He slid the palm of his hand under the exposed reel and eased it gently into a can. So far so good, he thought. The middle hasn’t fallen out. Groping around for the lid, he screwed it down firmly, remembering to keep the magazine to one side and the can on the other so that he wouldn’t get them mixed up. He felt for the reel of sticky tape in the dark, clawed at it with his fingernails and wound it round where the lid overlapped the bottom of the can.
And twice for luck, he decided. Now what? And then he remembered. Laboratory label!
Once the label and top sheet from the negative report book were stuck to the can, he stepped out of the darkroom with it under his arm, aware that he was sweating.
Place it on the table and pick up the loaded magazine of unexposed film ready for the next scene, he told himself. Now he was back on familiar territory. As usual, he fixed it in place at the front, ready for the focus puller to thread it through to the empty magazine at the back.
Carbon paper under a new top sheet next. Once he had done that, he stuck his pencil behind his ear and picked up the clapperboard. It was oily from the constant rubbing off of numbers throughout the day, so he had to press the chalk firmly with his blue stained fingers to make the numbers visible.
Nearly there. He stood still for a moment to catch his breath. I’ve done it! I have just unloaded my first reel of film negative in the darkroom. I can call myself a real clapper unloader now.

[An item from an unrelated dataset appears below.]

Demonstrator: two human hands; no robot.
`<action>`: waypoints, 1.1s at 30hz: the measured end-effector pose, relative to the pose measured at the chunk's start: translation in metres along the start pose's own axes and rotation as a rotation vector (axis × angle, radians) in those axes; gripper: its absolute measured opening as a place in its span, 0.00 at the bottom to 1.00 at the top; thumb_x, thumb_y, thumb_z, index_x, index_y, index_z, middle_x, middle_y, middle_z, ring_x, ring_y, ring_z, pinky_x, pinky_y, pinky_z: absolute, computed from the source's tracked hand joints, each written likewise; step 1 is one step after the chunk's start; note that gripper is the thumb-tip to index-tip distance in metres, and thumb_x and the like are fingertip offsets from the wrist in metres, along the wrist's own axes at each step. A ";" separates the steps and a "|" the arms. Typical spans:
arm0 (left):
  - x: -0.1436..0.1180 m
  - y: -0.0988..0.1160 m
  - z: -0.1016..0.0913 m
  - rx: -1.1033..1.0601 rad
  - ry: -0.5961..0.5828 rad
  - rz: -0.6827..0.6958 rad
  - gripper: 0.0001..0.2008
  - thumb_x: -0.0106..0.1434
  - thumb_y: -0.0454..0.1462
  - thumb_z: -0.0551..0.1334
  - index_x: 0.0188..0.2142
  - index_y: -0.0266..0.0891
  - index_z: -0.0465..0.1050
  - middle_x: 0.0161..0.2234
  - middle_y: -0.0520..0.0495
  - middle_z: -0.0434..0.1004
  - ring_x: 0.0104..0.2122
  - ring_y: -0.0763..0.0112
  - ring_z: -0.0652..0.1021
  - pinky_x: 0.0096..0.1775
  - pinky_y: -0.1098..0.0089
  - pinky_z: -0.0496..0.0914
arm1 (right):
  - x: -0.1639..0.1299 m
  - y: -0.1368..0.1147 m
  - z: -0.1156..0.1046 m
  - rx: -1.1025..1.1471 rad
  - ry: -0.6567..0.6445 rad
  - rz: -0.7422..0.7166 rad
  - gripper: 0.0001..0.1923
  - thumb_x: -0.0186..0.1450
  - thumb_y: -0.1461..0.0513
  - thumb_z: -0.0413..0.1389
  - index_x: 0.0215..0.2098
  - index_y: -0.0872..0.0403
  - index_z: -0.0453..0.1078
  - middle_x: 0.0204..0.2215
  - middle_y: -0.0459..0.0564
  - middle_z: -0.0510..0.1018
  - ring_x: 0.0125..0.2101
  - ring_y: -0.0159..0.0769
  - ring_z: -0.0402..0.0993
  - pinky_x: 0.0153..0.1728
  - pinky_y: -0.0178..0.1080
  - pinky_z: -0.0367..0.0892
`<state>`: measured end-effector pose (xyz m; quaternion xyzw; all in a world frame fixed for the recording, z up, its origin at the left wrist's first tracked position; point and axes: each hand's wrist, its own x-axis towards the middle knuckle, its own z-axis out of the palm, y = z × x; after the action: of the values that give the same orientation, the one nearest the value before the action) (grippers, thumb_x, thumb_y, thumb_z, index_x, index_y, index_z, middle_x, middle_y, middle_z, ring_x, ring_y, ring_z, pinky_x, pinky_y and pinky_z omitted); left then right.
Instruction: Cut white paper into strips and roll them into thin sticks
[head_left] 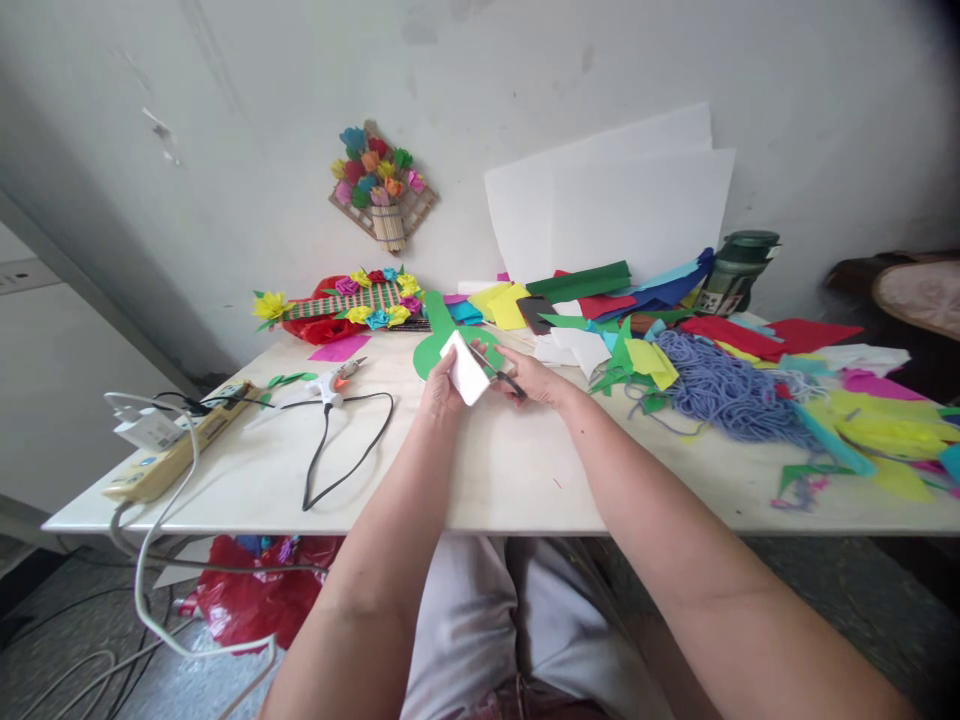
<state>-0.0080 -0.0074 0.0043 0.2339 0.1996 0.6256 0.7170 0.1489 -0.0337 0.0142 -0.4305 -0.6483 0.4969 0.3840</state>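
Over the middle of the table, my left hand [444, 388] is closed on a folded piece of white paper [469, 368]. My right hand [534, 378] grips a pair of scissors with dark handles [513, 386]. Their blades lie along the right edge of the white paper; whether they are cutting into it I cannot tell. Just behind both hands lies a green paper cutout [441, 322] with a rounded body and a narrow upright part, partly hidden by the white paper and my fingers.
A glue gun [330, 385] with a looped black cord lies left, near a power strip [180, 440]. Blue yarn [731, 385], coloured paper scraps [652, 360] and a dark green jar [739, 270] crowd the right. Paper-flower decoration [367, 300] lies at the back; white sheets [607, 210] lean on the wall.
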 end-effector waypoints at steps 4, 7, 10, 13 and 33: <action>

The blimp had been closed. He glanced up at Max sitting high behind the camera. He gave Henry a thumbs-up sign. Henry grinned and stood in front of the camera. The director nodded and Henry opened the clapper.
‘Scene five eight four. Take one,’ Henry said loudly, slammed the clapperboard down and stepped out of the way of the lens.
And then the director yelled a word Henry had heard a hundred or more times over the past few weeks, a word he knew he would never grow tired of hearing.
‘ACTION!’
Author Acknowledgements
Colindale Newspaper Library, Beaver Booksearch,
John Budd, Roy Barrow, Sylvia Brooks Ingham, Mary
Rutter Kelsey, Lewis Rudd MBE, John Wiles, John
McCallum, Philip Ower, Matty O’Kelly, Mary and
David Austin, Peter Marshall, Sir Sydney Samuelson
CBE, Barry Wilson, Maggie Cooper, Portsmouth
Museum, Ken Penry, Lt Col (Retired) Mike Boocock,
Police Inspector Gladys Howard (Retired), The authors
of The Cinemas of Portsmouth (J. Barker,
R. Brown and W. Greer).
And a special thanks to the pupils of Petersfield
Secondary Modern School who very kindly shared
their reunion with me.
Description of Waterloo Station in 1949 inspired by
the watercolour painting: Waterloo Station – Peace
by Helen McKie, 1948.
It’s Magic – Music by Jule Styne, Lyrics by Sammy Cahn.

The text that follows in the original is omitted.